Recently the technical team had a discussion about subversive attack vectors that could be utilised by social engineering attacks to provide a long term remote connection to a network whilst remaining undetected.
After a spark of inspiration and half an evening later the following device was made as a proof of concept.
We took an ordinary desk VoIP phone and opened it up (voiding warranties is so heart warming).
As you can see there is a lot of spare room inside a modern phone, hiding a device in one of these is going to be easy.

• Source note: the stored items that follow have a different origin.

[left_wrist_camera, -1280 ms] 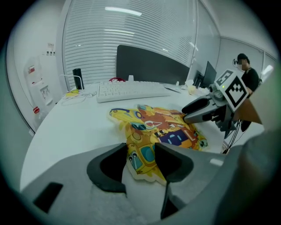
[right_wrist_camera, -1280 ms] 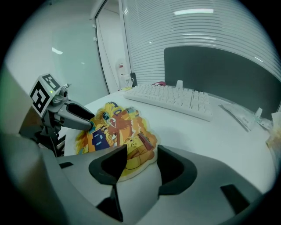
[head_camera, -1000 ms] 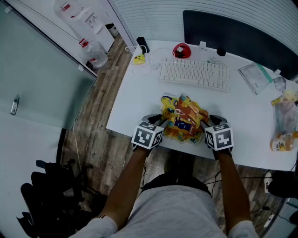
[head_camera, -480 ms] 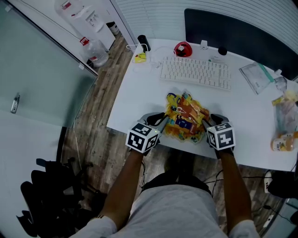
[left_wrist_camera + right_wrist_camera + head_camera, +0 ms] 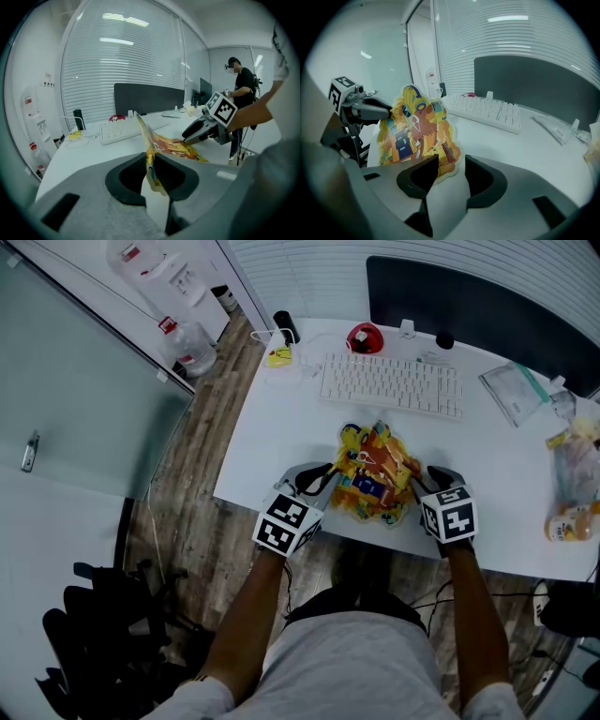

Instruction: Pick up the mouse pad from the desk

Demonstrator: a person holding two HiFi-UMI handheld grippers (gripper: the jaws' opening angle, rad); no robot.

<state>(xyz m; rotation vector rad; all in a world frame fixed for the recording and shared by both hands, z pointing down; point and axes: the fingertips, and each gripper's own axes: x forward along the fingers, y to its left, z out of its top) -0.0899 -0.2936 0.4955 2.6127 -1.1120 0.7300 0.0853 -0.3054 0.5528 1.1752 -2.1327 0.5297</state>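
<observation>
Curling at the near edge of the white table [image 5: 272, 437], a thin, seemingly light, floppy yellow-orange mouse pad [image 5: 375, 479] is being pinched by closing fingers of the left gripper [image 5: 326, 480], the right gripper [image 5: 424, 486] closing spread fingers round the opposite rim.

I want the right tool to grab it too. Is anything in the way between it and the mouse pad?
No, nothing visible is in the way. The pad has its edge reaching into the gap of the right tool, whose jaws are closing but not pressing on it yet. Only bare desk lies beside that edge.
</observation>
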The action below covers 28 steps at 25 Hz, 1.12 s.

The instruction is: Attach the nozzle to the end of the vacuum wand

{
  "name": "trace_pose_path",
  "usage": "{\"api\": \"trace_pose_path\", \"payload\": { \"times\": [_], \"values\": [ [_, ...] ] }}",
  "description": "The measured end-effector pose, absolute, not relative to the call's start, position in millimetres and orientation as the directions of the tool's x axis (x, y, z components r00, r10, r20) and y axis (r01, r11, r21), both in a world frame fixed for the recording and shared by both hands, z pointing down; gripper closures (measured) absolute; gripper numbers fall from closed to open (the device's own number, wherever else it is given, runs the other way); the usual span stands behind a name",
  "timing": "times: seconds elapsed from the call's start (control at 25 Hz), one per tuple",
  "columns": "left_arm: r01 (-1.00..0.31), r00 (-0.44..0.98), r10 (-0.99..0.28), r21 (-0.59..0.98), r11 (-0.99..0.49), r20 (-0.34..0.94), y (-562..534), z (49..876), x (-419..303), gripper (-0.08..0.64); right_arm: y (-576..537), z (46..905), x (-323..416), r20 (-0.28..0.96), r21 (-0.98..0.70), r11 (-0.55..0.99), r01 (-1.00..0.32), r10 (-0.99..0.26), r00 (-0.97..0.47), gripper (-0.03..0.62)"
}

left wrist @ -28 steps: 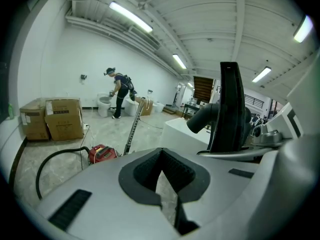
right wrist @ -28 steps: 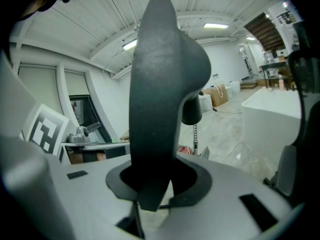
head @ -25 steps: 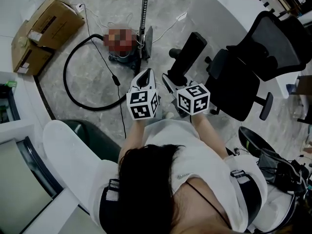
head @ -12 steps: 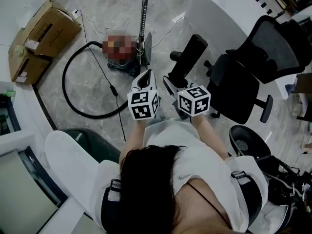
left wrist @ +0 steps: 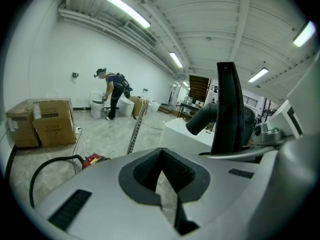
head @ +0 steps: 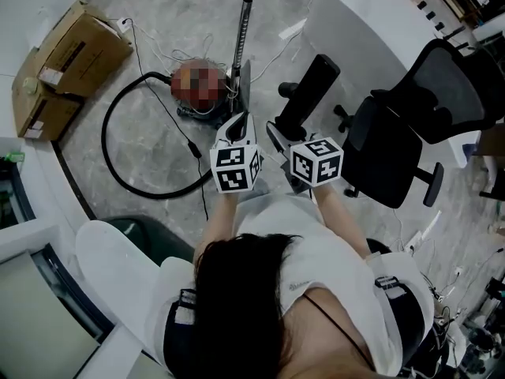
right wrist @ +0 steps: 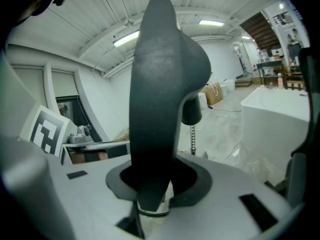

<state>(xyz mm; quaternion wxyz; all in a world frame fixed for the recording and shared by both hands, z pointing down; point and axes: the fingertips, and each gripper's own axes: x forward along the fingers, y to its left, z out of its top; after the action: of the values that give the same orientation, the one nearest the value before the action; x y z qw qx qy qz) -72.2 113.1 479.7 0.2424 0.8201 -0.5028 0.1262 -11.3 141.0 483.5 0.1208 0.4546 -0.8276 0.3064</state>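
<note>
1. The right gripper (right wrist: 152,186) is clamped on the narrow lower end of the black nozzle (right wrist: 160,79). The wide, curved body of the nozzle sticks up and forward out of the jaws.
2. The left gripper (left wrist: 161,156) is closed tight with nothing in it, its dark pads meeting at the tips. It is held just beside the right one, the two side by side at about the same height.
3. The nozzle is up in the air above the floor (head: 158,22), carried only by the right gripper. It is well apart from the wand (head: 243,34).
4. The wand is a shiny metal tube standing almost upright, leaning a touch. It rises from the red vacuum cleaner (left wrist: 92,159), which sits on the floor ahead of both grippers.
5. A black hose (head: 118,144) runs from the cleaner in a wide loop over the floor, swinging out toward the left edge and back round.
6. Two cardboard boxes (head: 67,58) sit at the far left corner of the floor.
7. A white counter (head: 355,30) stands at the far right.
8. A black office chair (head: 410,125) is at the right edge, near the nozzle.
</note>
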Motion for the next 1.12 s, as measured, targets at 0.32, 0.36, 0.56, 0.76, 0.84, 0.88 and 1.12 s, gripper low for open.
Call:
{"api": "trace_pose_path", "payload": {
  "times": [0.32, 0.36, 0.56, 0.76, 0.84, 0.88, 1.12],
  "values": [
    [-0.879, 0.477, -0.764, 0.257, -0.402, 0.435, 80.2, 472.9, -85.0, 0.558, 111.0, 484.1, -25.3, 0.485, -0.403, 0.367, -0.838, -0.691, -0.536, 0.485],
    [-0.876, 0.482, -0.761, 0.258, -0.407, 0.434, 77.2, 472.8, -85.7, 0.558, 107.9, 483.7, -26.7, 0.485, -0.399, 0.367, -0.840, -0.693, -0.533, 0.485],
    [-0.868, 0.497, -0.753, 0.258, -0.425, 0.432, 65.4, 474.1, -91.2, 0.558, 95.5, 482.1, -34.5, 0.478, -0.396, 0.363, -0.843, -0.703, -0.527, 0.485],
    [-0.865, 0.502, -0.755, 0.260, -0.430, 0.422, 55.6, 474.2, -99.2, 0.558, 88.2, 481.8, -42.6, 0.473, -0.392, 0.365, -0.844, -0.707, -0.526, 0.485],
    [-0.863, 0.505, -0.752, 0.259, -0.434, 0.424, 54.2, 475.2, -99.2, 0.558, 87.4, 482.6, -42.8, 0.474, -0.393, 0.365, -0.844, -0.706, -0.526, 0.485],
    [-0.862, 0.507, -0.749, 0.258, -0.436, 0.427, 54.3, 475.6, -98.9, 0.558, 87.9, 483.0, -42.5, 0.475, -0.395, 0.363, -0.844, -0.705, -0.527, 0.485],
    [-0.857, 0.515, -0.742, 0.256, -0.447, 0.429, 56.0, 472.7, -97.9, 0.558, 87.5, 483.6, -38.9, 0.479, -0.411, 0.347, -0.843, -0.704, -0.524, 0.485]
  ]
}}
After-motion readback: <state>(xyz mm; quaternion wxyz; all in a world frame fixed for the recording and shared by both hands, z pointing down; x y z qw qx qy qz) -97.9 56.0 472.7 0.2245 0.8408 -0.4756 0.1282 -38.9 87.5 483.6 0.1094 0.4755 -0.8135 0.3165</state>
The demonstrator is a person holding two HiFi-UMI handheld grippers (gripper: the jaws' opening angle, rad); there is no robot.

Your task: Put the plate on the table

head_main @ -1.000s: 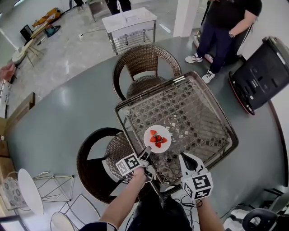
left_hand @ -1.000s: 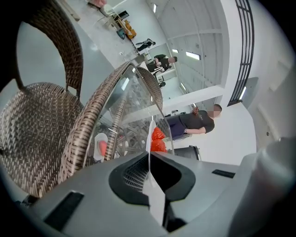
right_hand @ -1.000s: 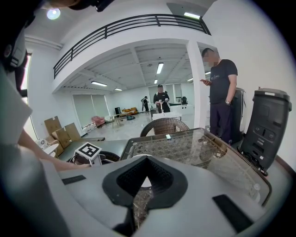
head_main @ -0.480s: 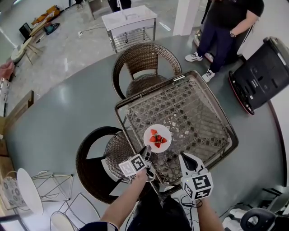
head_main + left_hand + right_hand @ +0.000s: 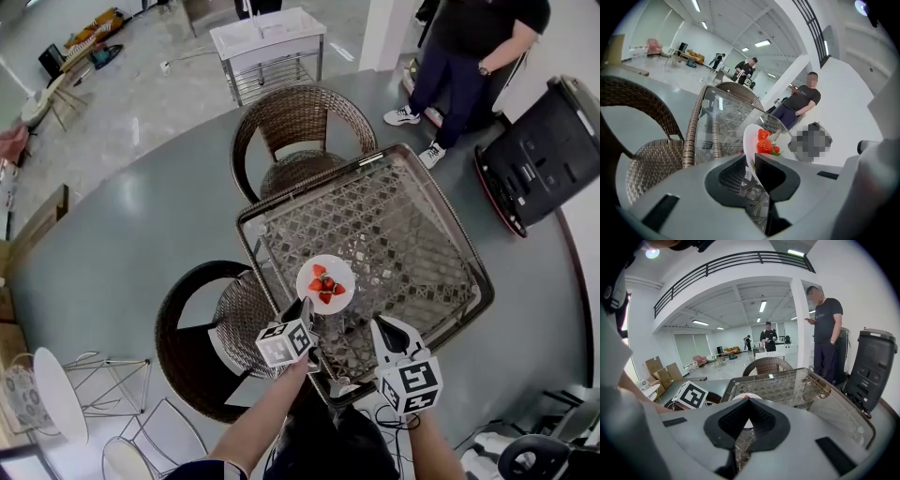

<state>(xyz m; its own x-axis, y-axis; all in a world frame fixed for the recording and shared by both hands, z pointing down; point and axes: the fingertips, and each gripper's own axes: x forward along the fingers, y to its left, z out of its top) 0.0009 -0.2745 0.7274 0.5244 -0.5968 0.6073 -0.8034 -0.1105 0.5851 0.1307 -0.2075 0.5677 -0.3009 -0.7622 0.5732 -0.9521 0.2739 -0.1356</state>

In order for this device to work undetected we needed a way to connect the device to the target’s network and also a way to power the device, thankfully both solutions are already present. Power was provided by hacking a micro USB cable end off and soldering directly to the power board of the phone which coincidently was running 5 volts, exactly what we needed to run the Raspberry Pi.
Ideally we would have taken the time to cross solder the RJ45 connector, however as this was a proof of concept, an additional RJ45 socket was soldered into place.
Powered up the device now acts as both a VOIP phone and powers up the Raspberry Pi, the POC device uses two network cables but in the real world the Pi would be attached to the same singular network point.
Finally we moved the speaker and attached a USB webcam to provide simple voice/video as well as a wireless adapter.
Put back together it is impossible to see that inside is a perfect remotely accessible device plugged directly onto the target’s network.